Streik bei Lufthansa-Piloten: Diese Mitglieder legen am Montag und Dienstag die Arbeit nieder

Zum Streik aufgerufen sind:

  • die VC-Mitglieder bei der Deutschen Lufthansa AG
  • der Lufthansa Cargo AG
  • der Lufthansa Cityline GmbH
  • sowie der Eurowings GmbH.

Flüge fallen aus: Streik bei Piloten von Lufthansa und Eurowings 

Vor dem Hintergrund der aktuellen Situation im Nahen Osten sind Flüge von Lufthansa und Lufthansa Cityline aus Deutschland zu folgenden Destinationen vom Streik nach Konzernangaben ausgenommen:

  • Aserbaidschan, Ägypten, Bahrain, Irak, Israel, Jemen, Jordanien, Katar, Kuwait, Libanon, Oman, Saudi-Arabien, Vereinigte Arabische Emirate.

Bei Eurowings werden alle Flüge bestreikt, die im Streikfenster von deutschen Flughäfen starten. 

Streik bei Lufthansa und Eurowings: Tarifkonflikt schwelt weiter

"Die Vereinigung Cockpit sieht sich zu diesem Schritt gezwungen, nachdem die Arbeitgeberseite in mehreren Tarifkonflikten keinen erkennbaren Willen zu einer Lösung zeigt", sagte VC-Präsident Andreas Pinheiro. "Trotz eines bewussten Verzichts auf Streikmaßnahmen über die Osterfeiertage blieben ernstzunehmende Angebote aus.

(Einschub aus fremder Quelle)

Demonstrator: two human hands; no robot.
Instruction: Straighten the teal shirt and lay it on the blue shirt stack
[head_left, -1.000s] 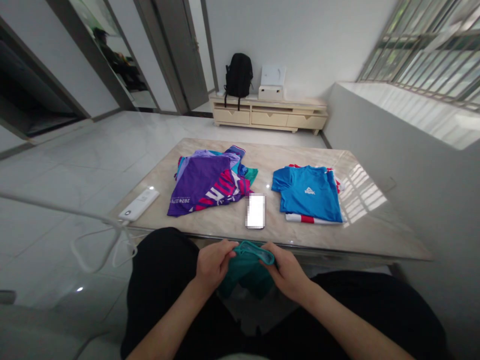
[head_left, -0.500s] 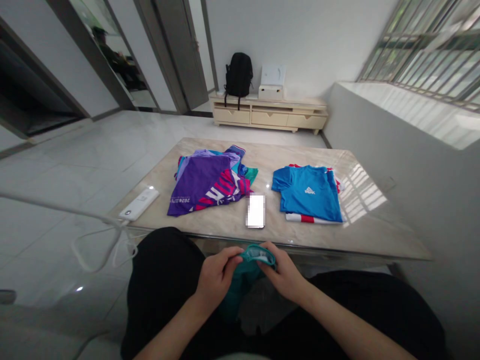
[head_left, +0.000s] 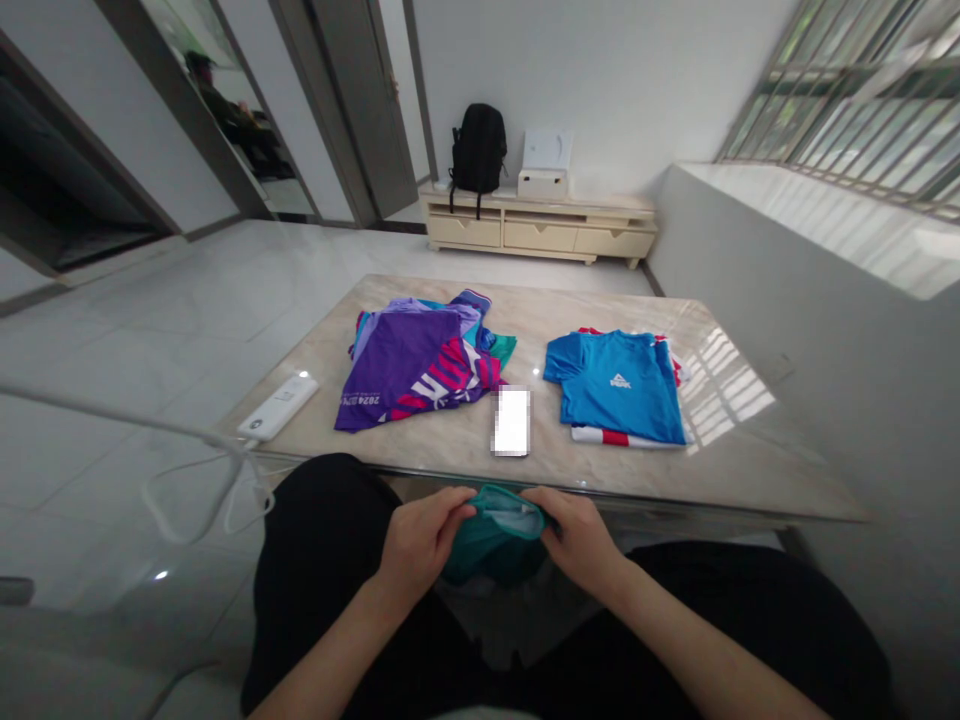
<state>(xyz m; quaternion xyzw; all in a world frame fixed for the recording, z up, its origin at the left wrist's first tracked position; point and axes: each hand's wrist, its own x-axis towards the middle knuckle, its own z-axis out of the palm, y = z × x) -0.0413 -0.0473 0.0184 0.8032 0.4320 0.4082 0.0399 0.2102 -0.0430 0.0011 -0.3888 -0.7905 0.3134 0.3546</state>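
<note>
The teal garment [head_left: 495,553] hangs in the lower middle of the frame, its opening spread into an oval that shows a paler inside, the cloth drooping below.

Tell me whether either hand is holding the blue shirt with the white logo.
No: the blue shirt lies on the table, while the left hand and right hand hold a teal garment.

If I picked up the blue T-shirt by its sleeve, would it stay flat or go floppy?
Probably floppy: the blue T-shirt looks like thin, soft cloth. It may come unfolded, as it seems only laid in folds. It might slide off the white-and-red cloth below, since it appears simply stacked on top.
</note>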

In dieser Zeit gab es weder eine Reaktion noch erkennbare Gesprächsbereitschaft seitens der Arbeitgeber." 

Blick auf Lufthansa-Logo und Anzeigetafel am Frankfurter Flughafen.
Blick auf Lufthansa-Logo und Anzeigetafel am Frankfurter Flughafen.  Foto: Hannes P Albert

Vereinigung Cockpit weiterhin gesprächsbereit

Nach VC-Angaben liegt weder bei Lufthansa und Lufthansa Cargo ein Angebot zur betrieblichen Altersversorgung vor, noch gibt es bei Lufthansa Cityline ein tragfähiges Angebot für einen neuen Vergütungstarifvertrag. Bei Eurowings sei das vorgelegte Angebot zur betrieblichen Altersversorgung inakzeptabel und bewege sich "auf einem derart niedrigen Niveau, dass es diesen Namen kaum verdient".

VC betonte, man sei weiterhin gesprächsbereit. «Die Arbeitgeberseite hat jederzeit die Möglichkeit, den Streik abzuwenden, indem sie verhandlungsfähige Angebote vorlegt», erklärte Pinheiro. "Ein Streik ist immer das letzte Mittel, um Bewegung in gescheiterte Verhandlungen zu bringen. Wir hätten sehr gerne darauf verzichtet – insbesondere vor dem Hintergrund der Belastungen für unsere Passagiere sowie für die Kolleginnen und Kollegen am Boden. Die Verantwortung hierfür liegt jedoch bei der Arbeitgeberseite", so Pinheiro.